Aus Sicht der Bayern-Bosse ist sie dennoch notwendig. 160 Millionen Euro nahm die Bundesliga in der vergangenen Saison aus dem Ausland ein, angepeilt sind mittelfristig aber 250 Millionen. Um zahlungskräftige Märkte auf anderen Kontinenten zu erobern und die Fans dort zu pflegen, reist der FC Bayern - genau wie einige andere Bundesligavereine - nicht zum ersten Mal in die Ferne. 2012 und 2015 ging es nach China, wo sich in diesem Sommer Borussia Dortmund aufhält, 2014 in die USA, wo der FC Bayern damals seine Dependance in New York eröffnete.

Durch den Besuch in diesem Jahr sollen die Marke und der Umsatz weiter wachsen. Die Globalisierung geschieht nicht zufällig, sondern ist strategisch geplant. Erste Erfolge: Aus neun US-Fanklubs 2014 sind inzwischen über 100 in 37 Bundesstaaten geworden. "Es gibt ja diese Sterne auf der amerikanischen Flagge. Es wäre schön, wenn wir jeden Stern zumindest mit einem Fanklub besetzt hätten", sagte Rummenigge.

Ribery voller Spielfreude

Hoffnung auf ein sportlich erfolgreiches Jahr macht aus Münchener Sicht die gute Frühform von Franck Ribery, der in den vergangenen Jahren eines der Sorgenkinder der Bayern war. Zahlreiche Verletzungen und die Unzufriedenheit mit seiner Rolle unter Ex-Coach Pep Guardiola machten dem sensiblen Franzosen zu schaffen. Seit dem Abschied Guardiolas wirkt der 33-Jährige wie befreit. Unter Trainer Carlo Ancelotti spüre er "endlich wieder Vertrauen", sagt der Bayern-Star im Interview mit dem "Kicker". Zu Guardiola hatte Ribery ein zwar professionelles, aber kühles Verhältnis. "Ich fühle mich frei, voll motiviert", sagte Ribery weiter. Ancelotti gebe ihm "Vertrauen, Respekt und Nähe" Es sei so wie früher unter Jupp Heynckes und Ottmar Hitzfeld. "Ich brauche dieses Vertrauen, um meine Stärken auszuspielen", so Ribery. "Dann fresse ich Gras für den Trainer."

Franck Ribery beim Testspiel (Foto: picture-alliance/L. Perenyi)

Franck Ribery hat der Trainerwechsel von Guardiola zu Ancelotti sichtlich beflügelt

Zu sehen war das eindrucksvoll beim Testspiel der Bayern gegen Guardiolas neuen Klub Manchester City vor einer Woche.

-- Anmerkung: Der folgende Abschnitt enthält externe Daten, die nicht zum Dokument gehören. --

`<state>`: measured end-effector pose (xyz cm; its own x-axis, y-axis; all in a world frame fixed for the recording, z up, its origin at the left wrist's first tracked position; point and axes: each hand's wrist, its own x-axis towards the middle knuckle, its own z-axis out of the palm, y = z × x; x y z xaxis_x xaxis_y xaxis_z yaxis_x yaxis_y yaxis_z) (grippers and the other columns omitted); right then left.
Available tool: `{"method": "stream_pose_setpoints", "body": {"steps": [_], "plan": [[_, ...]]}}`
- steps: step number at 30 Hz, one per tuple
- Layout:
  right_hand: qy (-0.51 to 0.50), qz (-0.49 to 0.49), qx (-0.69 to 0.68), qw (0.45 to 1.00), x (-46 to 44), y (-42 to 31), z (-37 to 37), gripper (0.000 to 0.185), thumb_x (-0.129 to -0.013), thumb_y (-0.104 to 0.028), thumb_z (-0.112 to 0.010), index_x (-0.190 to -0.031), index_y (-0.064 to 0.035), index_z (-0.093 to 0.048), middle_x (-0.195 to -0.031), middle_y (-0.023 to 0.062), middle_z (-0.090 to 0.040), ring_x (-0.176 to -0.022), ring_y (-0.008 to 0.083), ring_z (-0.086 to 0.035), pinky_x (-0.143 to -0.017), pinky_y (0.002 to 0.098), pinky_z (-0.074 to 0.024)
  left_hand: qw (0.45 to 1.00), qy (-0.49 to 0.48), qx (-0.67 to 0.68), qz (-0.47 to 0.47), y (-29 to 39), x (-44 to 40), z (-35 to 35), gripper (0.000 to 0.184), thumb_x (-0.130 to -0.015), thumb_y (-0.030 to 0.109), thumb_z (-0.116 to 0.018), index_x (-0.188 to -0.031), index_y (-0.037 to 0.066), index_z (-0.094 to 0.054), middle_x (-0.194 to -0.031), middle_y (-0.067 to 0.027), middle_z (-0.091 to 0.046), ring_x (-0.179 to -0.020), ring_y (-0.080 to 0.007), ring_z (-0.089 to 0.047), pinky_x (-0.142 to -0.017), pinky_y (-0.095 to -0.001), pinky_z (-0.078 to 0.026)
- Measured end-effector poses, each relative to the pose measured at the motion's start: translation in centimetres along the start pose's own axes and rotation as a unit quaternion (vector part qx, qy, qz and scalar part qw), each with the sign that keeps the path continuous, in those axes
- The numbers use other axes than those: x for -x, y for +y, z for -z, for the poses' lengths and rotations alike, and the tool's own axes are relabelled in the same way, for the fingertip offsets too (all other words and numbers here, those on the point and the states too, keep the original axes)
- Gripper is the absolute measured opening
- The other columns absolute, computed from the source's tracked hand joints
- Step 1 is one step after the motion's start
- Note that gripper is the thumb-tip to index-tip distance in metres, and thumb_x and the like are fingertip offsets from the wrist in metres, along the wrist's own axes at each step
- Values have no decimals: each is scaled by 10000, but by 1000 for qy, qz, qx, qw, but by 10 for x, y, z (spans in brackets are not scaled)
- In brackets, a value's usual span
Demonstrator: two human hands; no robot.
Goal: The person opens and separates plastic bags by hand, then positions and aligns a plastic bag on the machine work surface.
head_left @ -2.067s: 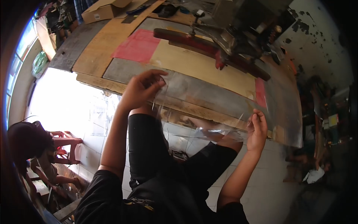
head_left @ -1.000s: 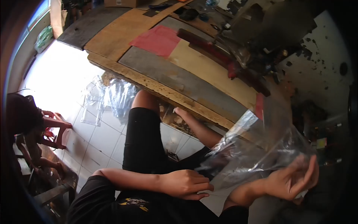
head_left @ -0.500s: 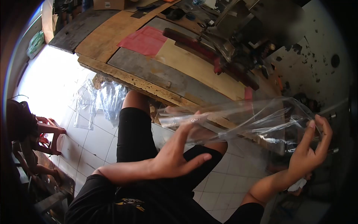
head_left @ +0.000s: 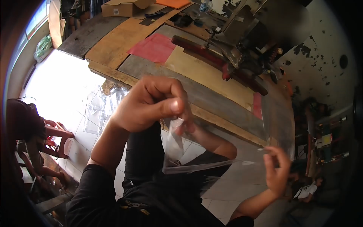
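Note:
A clear plastic sheet or bag (head_left: 215,166) hangs stretched between my two hands, in front of the bench edge and over my lap. My left hand (head_left: 157,100), raised near the middle of the view, pinches its left end between thumb and bent fingers. At the right, my right hand (head_left: 278,168) grips the other end with thumb and fingers, slightly blurred. Beyond them the workbench bears a cream strip (head_left: 211,79) with a red patch (head_left: 153,48) at its left end. A long dark red bar of a machine (head_left: 211,55) lies across the strip.
A cardboard box (head_left: 123,8) stands at the back left of the bench. Clear plastic pieces (head_left: 100,108) hang below the bench's left edge. At the far left a person (head_left: 28,125) is beside a red stool (head_left: 56,138). Another person (head_left: 308,189) is at the lower right.
My left hand has risen from my lap and closed on the plastic's left end. My right hand has moved left and down. The crumpled plastic is now spread between both hands.

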<state>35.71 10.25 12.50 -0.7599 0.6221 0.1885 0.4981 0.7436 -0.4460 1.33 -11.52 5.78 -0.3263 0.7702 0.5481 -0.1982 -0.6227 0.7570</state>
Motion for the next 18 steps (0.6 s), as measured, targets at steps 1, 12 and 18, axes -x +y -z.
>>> {"method": "stream_pose_setpoints", "body": {"steps": [1,12,18], "plan": [[2,1,-3,1000,-2,9,-15,335,-965,-174,-745,-1221,39,-708,-957,77,-671,-814,159,-631,-733,336,-507,1000,-13,-2,-3,-6,-1,-3,381,-1046,354,-730,-885,19,-643,-744,-140,-736,-725,-264,-773,-687,-342,-594],[108,212,-242,941,-13,-58,-105,782,-905,-561,-824,-1413,-5,-615,-1435,214,-643,-1450,411,-544,-1213,548,-399,977,-120,-138,110,-50,1,-55,130,-1014,121,-763,-1030,-8,-748,-1028,-88,-800,-1010,-186,-761,-948,-340,-572],[-65,128,-305,942,1,-55,-121,807,-873,-288,-891,-1539,-40,-509,-1543,167,-604,-1518,382,-488,-1259,578,-324,972,-117,-152,133,-51,14,-57,111,-970,114,-805,-1026,18,-793,-983,-86,-825,-1022,-233,-787,-1060,-424,-546]]}}
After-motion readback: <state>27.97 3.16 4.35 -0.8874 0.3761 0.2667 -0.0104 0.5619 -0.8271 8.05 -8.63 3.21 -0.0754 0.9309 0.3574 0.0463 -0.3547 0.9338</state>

Ribery war beim 1:0-Sieg der Bayern bester Mann auf dem Platz. Er zerriss sich vor den Augen des ungeliebten Katalanen förmlich - schon nach zehn Minuten musste er sein zerfetztes Trikot wechseln. Ancelotti sieht Ribery, den er 2009 bereits zum FC Chelsea lotsen wollte, als "fantastischen Spieler. Ich mag seinen Stil, mag es, wie er fokussiert ist. Er hat große Qualität und Erfahrung, kann noch sehr wichtig werden für uns." Ribery gab das Lob zurück. "Er ist ein großartiger Trainer. Ich brauche Menschen wie ihn", sagte er.

Und der FC Bayern braucht Ribery - obwohl der inzwischen auch schon 33 Jahre alt ist. Mit Arjen Robben und Douglas Costa fallen zwei der vier offensiven Außen noch Wochen aus. Auf der USA-Tour fehlt zudem noch EM-Teilnehmer Kingsley Coman.